[NVPTX] Improve lowering of llvm.ctlz.

Justin Lebar · Justin Lebar · commit d17de5380ba2 · 2017-01-18T00:07:35.000Z
Summary: * Disable "ctlz speculation", which inserts a branch on every ctlz(x) which has defined behavior on x == 0 to check whether x is, in fact zero. * Add DAG patterns that avoid re-truncating or re-expanding the result of the 16- and 64-bit ctz instructions.

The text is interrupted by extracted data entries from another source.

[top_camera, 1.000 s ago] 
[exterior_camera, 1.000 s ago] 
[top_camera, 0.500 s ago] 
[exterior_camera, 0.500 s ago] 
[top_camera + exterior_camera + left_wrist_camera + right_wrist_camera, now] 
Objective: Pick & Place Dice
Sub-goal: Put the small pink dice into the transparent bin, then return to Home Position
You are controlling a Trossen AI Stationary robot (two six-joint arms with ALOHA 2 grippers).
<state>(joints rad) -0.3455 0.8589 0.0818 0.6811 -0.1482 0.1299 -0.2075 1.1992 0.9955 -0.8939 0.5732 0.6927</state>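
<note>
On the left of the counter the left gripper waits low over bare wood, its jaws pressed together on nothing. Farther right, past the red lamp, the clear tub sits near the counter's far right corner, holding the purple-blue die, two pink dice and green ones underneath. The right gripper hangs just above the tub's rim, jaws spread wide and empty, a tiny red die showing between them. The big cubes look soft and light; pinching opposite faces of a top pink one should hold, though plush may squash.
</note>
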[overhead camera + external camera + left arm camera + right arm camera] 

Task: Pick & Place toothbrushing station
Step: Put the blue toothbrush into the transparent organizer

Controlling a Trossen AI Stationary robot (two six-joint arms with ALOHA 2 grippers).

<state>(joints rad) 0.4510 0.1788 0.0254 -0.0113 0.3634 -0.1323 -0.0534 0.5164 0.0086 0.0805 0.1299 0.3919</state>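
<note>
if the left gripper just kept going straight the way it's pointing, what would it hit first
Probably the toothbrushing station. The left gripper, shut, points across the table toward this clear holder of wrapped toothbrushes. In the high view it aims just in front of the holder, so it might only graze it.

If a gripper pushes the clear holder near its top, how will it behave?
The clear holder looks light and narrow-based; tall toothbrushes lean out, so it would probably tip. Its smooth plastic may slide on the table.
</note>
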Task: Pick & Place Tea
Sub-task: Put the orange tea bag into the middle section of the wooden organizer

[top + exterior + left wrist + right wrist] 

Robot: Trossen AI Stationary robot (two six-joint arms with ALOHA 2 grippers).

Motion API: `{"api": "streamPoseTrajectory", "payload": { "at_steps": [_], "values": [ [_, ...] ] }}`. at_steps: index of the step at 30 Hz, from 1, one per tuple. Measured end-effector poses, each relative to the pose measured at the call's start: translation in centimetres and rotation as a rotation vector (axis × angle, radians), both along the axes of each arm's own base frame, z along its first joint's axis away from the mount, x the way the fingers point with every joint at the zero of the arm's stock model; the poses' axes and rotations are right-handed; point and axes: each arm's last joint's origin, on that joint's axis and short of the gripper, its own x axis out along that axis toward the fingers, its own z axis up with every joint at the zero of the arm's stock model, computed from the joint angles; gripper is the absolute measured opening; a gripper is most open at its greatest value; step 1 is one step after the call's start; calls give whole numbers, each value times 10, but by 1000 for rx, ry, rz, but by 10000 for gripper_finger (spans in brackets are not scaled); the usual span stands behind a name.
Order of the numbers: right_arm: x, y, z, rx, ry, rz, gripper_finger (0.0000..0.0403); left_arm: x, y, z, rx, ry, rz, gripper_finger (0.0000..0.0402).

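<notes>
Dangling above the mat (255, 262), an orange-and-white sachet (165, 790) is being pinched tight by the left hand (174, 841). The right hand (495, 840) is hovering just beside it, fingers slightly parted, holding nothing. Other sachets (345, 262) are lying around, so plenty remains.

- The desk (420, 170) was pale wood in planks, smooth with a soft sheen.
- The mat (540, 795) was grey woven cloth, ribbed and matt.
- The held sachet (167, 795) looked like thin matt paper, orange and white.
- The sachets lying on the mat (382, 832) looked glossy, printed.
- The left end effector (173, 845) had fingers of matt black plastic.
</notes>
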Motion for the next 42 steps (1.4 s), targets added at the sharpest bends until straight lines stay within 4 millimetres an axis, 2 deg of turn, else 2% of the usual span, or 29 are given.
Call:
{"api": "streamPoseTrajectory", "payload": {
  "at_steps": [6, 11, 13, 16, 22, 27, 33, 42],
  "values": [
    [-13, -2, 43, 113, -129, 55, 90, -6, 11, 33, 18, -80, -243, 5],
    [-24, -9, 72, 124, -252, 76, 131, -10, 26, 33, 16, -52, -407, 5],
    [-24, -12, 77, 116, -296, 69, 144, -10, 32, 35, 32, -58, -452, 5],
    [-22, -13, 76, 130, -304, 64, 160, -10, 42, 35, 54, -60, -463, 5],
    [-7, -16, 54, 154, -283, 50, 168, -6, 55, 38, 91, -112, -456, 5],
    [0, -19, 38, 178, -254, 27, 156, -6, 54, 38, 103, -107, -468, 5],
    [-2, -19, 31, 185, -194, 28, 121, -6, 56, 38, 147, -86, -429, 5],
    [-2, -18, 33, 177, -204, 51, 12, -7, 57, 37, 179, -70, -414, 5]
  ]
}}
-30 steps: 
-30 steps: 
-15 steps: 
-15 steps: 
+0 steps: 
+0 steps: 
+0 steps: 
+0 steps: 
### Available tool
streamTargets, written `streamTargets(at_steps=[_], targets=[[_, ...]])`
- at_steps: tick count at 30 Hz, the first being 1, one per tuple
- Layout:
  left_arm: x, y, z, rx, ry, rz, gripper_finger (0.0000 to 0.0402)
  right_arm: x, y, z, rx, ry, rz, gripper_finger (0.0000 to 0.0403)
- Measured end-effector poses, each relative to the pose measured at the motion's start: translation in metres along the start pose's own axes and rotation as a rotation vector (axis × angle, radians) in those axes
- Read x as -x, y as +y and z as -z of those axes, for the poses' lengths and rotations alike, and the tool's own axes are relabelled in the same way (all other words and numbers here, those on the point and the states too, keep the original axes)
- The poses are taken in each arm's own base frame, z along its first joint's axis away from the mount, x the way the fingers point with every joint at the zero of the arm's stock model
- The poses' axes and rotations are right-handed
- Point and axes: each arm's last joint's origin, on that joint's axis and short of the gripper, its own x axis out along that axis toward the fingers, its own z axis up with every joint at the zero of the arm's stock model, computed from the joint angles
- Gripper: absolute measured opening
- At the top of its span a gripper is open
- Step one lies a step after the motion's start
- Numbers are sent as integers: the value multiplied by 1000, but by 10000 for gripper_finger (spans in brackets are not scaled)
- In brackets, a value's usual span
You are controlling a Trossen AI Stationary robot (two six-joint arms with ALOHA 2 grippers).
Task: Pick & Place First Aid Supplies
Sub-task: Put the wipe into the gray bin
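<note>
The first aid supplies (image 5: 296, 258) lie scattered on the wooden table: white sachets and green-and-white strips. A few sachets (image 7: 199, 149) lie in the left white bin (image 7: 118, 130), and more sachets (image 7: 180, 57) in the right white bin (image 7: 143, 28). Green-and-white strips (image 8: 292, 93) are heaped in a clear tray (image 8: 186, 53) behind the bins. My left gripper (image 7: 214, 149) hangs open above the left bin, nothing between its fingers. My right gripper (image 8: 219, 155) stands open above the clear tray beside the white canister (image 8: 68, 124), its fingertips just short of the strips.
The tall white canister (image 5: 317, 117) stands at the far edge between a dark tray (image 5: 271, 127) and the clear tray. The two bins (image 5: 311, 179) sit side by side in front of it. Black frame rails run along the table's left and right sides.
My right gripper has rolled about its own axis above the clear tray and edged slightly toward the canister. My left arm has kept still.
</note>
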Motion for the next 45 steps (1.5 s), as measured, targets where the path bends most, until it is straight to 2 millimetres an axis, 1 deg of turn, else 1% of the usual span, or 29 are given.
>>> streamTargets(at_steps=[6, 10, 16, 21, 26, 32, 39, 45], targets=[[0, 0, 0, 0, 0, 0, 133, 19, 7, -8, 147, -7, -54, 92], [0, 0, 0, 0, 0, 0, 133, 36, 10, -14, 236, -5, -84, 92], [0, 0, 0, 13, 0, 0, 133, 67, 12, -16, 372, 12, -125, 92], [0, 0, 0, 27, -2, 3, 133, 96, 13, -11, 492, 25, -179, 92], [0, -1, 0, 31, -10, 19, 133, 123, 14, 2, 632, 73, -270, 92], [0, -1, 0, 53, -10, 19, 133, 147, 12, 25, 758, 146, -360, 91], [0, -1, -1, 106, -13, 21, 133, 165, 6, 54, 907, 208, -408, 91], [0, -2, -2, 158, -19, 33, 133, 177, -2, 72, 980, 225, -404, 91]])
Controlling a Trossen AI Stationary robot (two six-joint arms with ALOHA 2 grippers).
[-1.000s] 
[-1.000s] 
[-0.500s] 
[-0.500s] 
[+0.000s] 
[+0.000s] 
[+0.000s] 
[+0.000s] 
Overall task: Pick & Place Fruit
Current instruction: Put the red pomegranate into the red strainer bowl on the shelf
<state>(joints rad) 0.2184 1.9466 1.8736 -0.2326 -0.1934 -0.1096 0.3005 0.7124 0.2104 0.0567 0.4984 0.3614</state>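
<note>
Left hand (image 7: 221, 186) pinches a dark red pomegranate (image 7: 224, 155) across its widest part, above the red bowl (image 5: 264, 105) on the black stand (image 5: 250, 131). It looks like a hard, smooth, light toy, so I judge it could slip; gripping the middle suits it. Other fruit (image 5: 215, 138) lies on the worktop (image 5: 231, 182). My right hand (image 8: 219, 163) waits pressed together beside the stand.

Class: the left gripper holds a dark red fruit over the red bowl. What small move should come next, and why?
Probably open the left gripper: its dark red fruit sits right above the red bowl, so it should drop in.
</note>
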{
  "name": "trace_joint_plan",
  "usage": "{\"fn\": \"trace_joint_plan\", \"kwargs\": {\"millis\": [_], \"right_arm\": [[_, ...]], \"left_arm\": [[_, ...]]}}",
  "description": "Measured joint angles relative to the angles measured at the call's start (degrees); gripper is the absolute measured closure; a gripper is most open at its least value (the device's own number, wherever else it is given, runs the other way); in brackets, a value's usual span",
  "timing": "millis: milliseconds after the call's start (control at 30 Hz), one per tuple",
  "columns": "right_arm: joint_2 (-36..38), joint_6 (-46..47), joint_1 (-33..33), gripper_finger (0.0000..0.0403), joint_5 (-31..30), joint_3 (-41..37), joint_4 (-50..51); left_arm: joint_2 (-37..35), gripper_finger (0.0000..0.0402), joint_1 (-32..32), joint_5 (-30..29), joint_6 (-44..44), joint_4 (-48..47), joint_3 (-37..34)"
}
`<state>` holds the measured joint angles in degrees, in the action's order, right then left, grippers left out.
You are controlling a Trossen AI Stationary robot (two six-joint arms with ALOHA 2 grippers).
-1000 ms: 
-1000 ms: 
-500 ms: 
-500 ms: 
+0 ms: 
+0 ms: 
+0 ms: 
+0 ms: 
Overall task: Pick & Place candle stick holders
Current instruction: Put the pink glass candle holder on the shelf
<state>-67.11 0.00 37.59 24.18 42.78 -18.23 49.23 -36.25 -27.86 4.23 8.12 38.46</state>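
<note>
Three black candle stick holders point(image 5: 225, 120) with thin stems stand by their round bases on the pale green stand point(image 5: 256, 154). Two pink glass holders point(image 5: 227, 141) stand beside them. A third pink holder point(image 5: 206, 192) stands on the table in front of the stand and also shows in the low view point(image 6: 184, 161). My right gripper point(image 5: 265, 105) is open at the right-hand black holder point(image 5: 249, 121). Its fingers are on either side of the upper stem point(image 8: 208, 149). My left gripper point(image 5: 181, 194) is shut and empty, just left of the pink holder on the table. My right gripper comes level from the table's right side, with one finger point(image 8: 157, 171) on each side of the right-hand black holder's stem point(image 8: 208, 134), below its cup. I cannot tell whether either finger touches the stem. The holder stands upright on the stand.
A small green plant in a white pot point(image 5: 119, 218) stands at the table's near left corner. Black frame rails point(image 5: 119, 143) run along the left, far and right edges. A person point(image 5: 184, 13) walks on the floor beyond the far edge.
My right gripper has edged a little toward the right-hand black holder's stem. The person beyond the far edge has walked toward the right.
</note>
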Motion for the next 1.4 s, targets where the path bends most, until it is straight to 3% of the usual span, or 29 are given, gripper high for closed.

Reviewers: tra Subscribers: llvm-commits, jholewinski Differential Revision: https://reviews.llvm.org/D28719 llvm-svn: 292299
diff --git a/llvm/lib/Target/NVPTX/NVPTXISelLowering.h b/llvm/lib/Target/NVPTX/NVPTXISelLowering.h
@@ -517,6 +517,12 @@ class NVPTXTargetLowering : public TargetLowering {
 
   bool enableAggressiveFMAFusion(EVT VT) const override { return true; }
 
+  // The default is to transform llvm.ctlz(x, false) (where false indicates that
+  // x == 0 is not undefined behavior) into a branch that checks whether x is 0
+  // and avoids calling ctlz in that case.  We have a dedicated ctlz
+  // instruction, so we say that ctlz is cheap to speculate.
+  bool isCheapToSpeculateCtlz() const override { return true; }
+
 private:
   const NVPTXSubtarget &STI; // cache the subtarget here
   SDValue getParamSymbol(SelectionDAG &DAG, int idx, EVT) const;
diff --git a/llvm/lib/Target/NVPTX/NVPTXInstrInfo.td b/llvm/lib/Target/NVPTX/NVPTXInstrInfo.td
@@ -2774,18 +2774,32 @@ let hasSideEffects = 0 in {
 // 32-bit has a direct PTX instruction
 def : Pat<(ctlz Int32Regs:$a), (CLZr32 Int32Regs:$a)>;
 
-// For 64-bit, the result in PTX is actually 32-bit so we zero-extend
-// to 64-bit to match the LLVM semantics
+// The return type of the ctlz ISD node is the same as its input, but the PTX
+// ctz instruction always returns a 32-bit value.  For ctlz.i64, convert the
+// ptx value to 64 bits to match the ISD node's semantics, unless we know we're
+// truncating back down to 32 bits.
 def : Pat<(ctlz Int64Regs:$a), (CVT_u64_u32 (CLZr64 Int64Regs:$a), CvtNONE)>;
+def : Pat<(i32 (trunc (ctlz Int64Regs:$a))), (CLZr64 Int64Regs:$a)>;
 
-// For 16-bit, we zero-extend to 32-bit, then trunc the result back
-// to 16-bits (ctlz of a 16-bit value is guaranteed to require less
-// than 16 bits to store). We also need to subtract 16 because the
-// high-order 16 zeros were counted.
+// For 16-bit ctlz, we zero-extend to 32-bit, perform the count, then trunc the
+// result back to 16-bits if necessary.  We also need to subtract 16 because
+// the high-order 16 zeros were counted.
+//
+// TODO: NVPTX has a mov.b32 b32reg, {imm, b16reg} instruction, which we could
+// use to save one SASS instruction (on sm_35 anyway):
+//
+//   mov.b32 $tmp, {0xffff, $a}
+//   ctlz.b32 $result, $tmp
+//
+// That is, instead of zero-extending the input to 32 bits, we'd "one-extend"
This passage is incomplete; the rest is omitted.